Crowding out commercial lending

A recent Oxford University report points out that banks’ lending to the property sector ‘crowds out’ commercial lending to companies. Usually we are told that government spending ‘crowds out’ private spending. That is a fantasy, but this report shows that the private banks creation of money actually has effects.

Although this is no real surprise it is worth emphasising: Money creation orientates the economy.

But having privatised and ‘contracted out’ money creation, if we are not to follow on the coat-tails of private banking for profit, then we ought to be getting our government to direct where the money creation is actually oriented. The, pretty much continual, property price increases are clearly a direct result of private banks’ lending into the property sector.

Two things follow:
The first is that to suggest that lending on property is entirely and completely unproductive is not true. Lots of improvement work results from new ownership. Some of this – possibly most – will be productive, giving work to local builders, or even owners themselves, who buy local-ish materials. So that gives the UK economy a little improvement too.

Second, the poor level of commercial lending to companies (itself usually secured on property but largely as a second charge with the mortgage supplier having the first) is a major argument against banking solely for profit. Property is more profitable and less time consuming.

Something different is needed. One has only to look at Germany to see that a selection of co-operative, mission orientated, not for profit banks is urgently required. They can be directed towards regional prosperity rather than profit – albeit they will have to cover their costs. But if they are embedded in the locality they will have considerable local knowledge. No longer would commercial lending be reliant on big banks’ remote offices where everything is done by algorithms.

So it is fortunate that the RSA, in the form of Tony Greenham, combined with the core management of the sadly now deceased Airdrie Savings Bank, seems to have got the bit between its teeth and is starting the formation of a growing network of new, local not for profit co-operative banks. They will take a few years to be formed – but they are coming!

An advantage is that once these are established, they will in all likelihood cause the outlooks of the big four banks to adjust to a new banking landscape and the big banks’ UK lending policies are likely to improve towards real industry – as the big banks have been found to in Switzerland, for example.

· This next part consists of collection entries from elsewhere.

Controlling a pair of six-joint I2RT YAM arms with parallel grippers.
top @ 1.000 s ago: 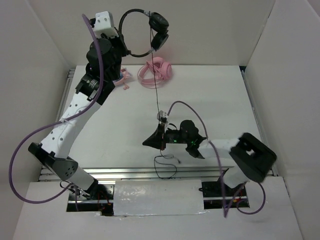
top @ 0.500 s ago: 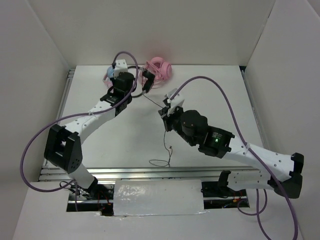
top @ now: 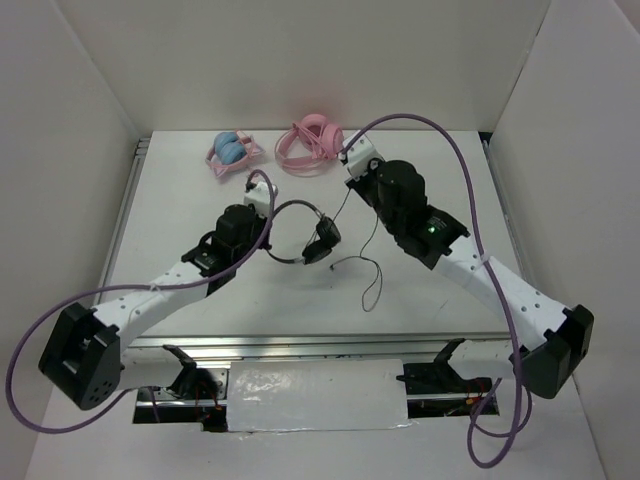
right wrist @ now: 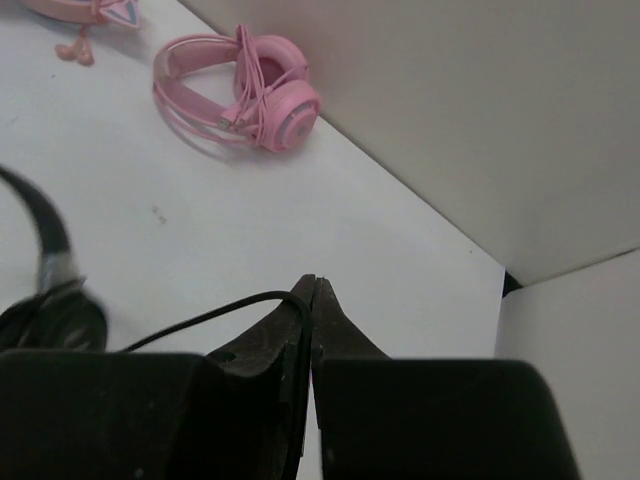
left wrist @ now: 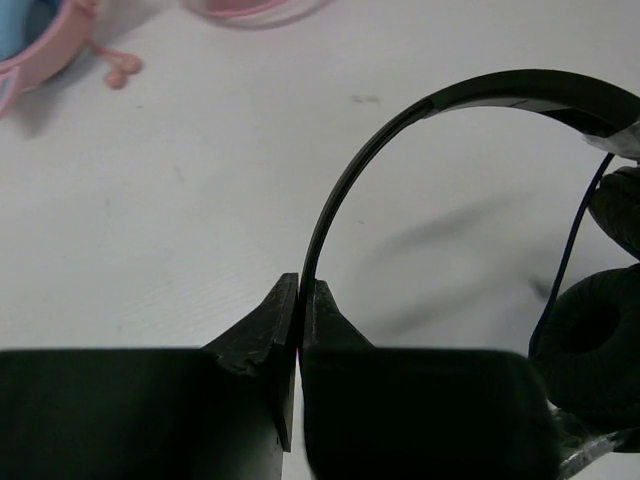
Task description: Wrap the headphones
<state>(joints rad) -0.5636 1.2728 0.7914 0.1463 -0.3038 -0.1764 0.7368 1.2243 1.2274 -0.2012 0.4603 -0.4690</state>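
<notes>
The black headphones [top: 320,241] hang low over the table's middle. My left gripper [top: 274,208] is shut on their thin headband [left wrist: 400,125]; in the left wrist view the band runs straight up from between the closed fingertips [left wrist: 300,292], with the earcups [left wrist: 592,335] at the right. My right gripper [top: 348,186] is shut on the thin black cable [right wrist: 200,318], behind and right of the earcups. From there the cable [top: 372,262] drops in a loose loop onto the table, its plug end near the earcups.
All-pink headphones [top: 310,143] lie at the back centre and also show in the right wrist view [right wrist: 250,95]. Pink headphones with blue earcups [top: 232,150] lie at the back left. White walls close in the left, back and right sides.
My left arm has come down from high at the back and brought the headphones low over the table's middle. My right arm has swung from near the front to the back with the cable.
</notes>
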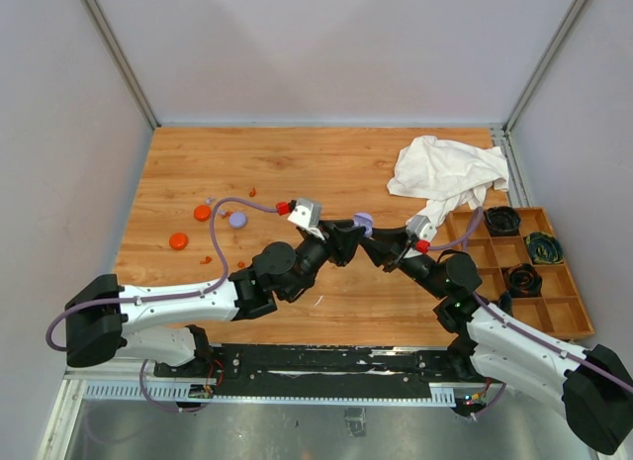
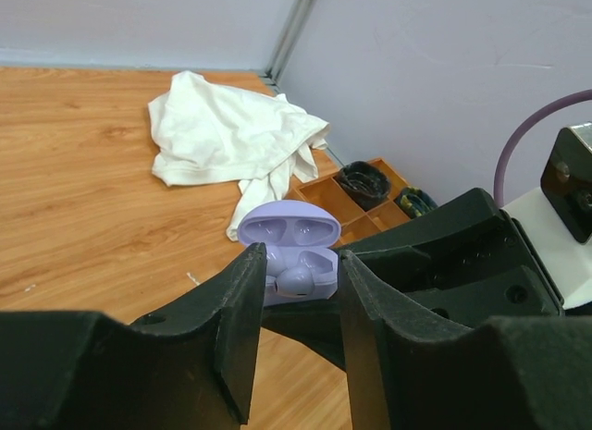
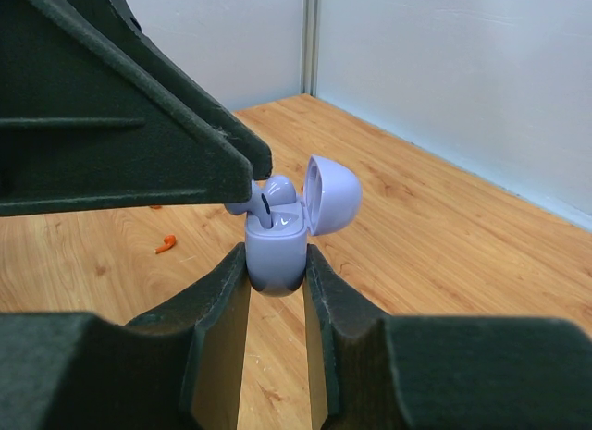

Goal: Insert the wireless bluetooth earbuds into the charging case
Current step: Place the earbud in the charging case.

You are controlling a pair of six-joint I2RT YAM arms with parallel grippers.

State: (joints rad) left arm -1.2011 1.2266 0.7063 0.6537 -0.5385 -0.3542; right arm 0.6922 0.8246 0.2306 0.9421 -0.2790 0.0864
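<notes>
The lavender charging case (image 3: 275,250) is held above the table with its lid (image 3: 331,194) swung open, and my right gripper (image 3: 275,265) is shut on its lower body. One lavender earbud (image 2: 298,280) rests in a case slot, its stem down. My left gripper (image 2: 301,256) hovers right over the case (image 2: 287,234), jaws parted, with a gap beside the earbud. In the top view both grippers meet at the case (image 1: 363,223) mid-table. A tiny orange-red earbud (image 3: 166,244) lies on the wood further off.
A crumpled white cloth (image 1: 445,173) lies at the back right. A wooden compartment tray (image 1: 569,312) with dark coiled items stands by the right edge. Two orange-red discs (image 1: 178,241) and a lavender disc (image 1: 237,220) lie at the left, with small orange-red bits (image 1: 207,257) near them.
</notes>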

And in current government terms a new bank or two over three years is probably pretty quick…


  1. Simon Gray -

    Up until the 1980’s all British high street banking was local. Bank managers were part of the community. Bankers, Building Society managers, businesses and others talked to each other about their local needs and communities. Banks looked after the savings of locals and lent to local businesses and individuals.

    It was only post 1980 that banks withdrew from their local areas, started shutting branches and relied increasingly on technology to cut costs and as a result became remote sellers of various insurance products rather than a local resource.

    Just as there is a need for strong local politics, communities need a strong local finance resource to promote and stimulate the local economy. If Government wants to stimulate regional development then a good place to start would be the re-building of local investment and business development structures managed and run by local people.

    1. Andrew (Andy) Crow -

      And as you suggest, Simon, there is a space being created on the ‘High Street’ as the big six (or however many it is now) desert their traditional customer base for the more esoteric realms of what we tend to lump together and call ‘casino banking’. (Perhaps unjustly. I make no further comment on that)

      Local populations seem to regard ‘their’ own local branch closing as some sort of disaster. Personally, I say ‘god rot ’em’. Soonest gone, soonest replaced by banking services a local economy can benefit from.

      Monopolies and cartels lose their ‘Heineken’ characteristics and just cease to reach the parts….

      1. Peter May -

        Agreed up to a point but…. it takes a good three years to create a bank so there will be some waiting involved…
        And if you run a small business, life is much more difficult without a branch. Even if you can use a Post Office getting cash for floats is often troublesome and if your’e paying in there everything is a day late. If you have to use internet banking then the banks are able to swing responsibility onto their (business) customers for any errors or omissions – it’s never their fault because they don’t do anything except take their fees…

  2. Graham -

    Having been in Spain over the winter I’ve been astonished at the number of bank branches there are, even in fairly small towns/villages compared with here. I looked up the data once and there are far more per 100,000 population in Spain than UK. I know they may not be open every day of the week. Yet, Spain is supposed to be a poorer country. (their motorways are far better and quieter too!!)

    1. Peter May -

      I suspect that is partly because property taxes are less onerous – and probably commercial property less expensive? – making it more economically viable to have ‘part-time’ branches.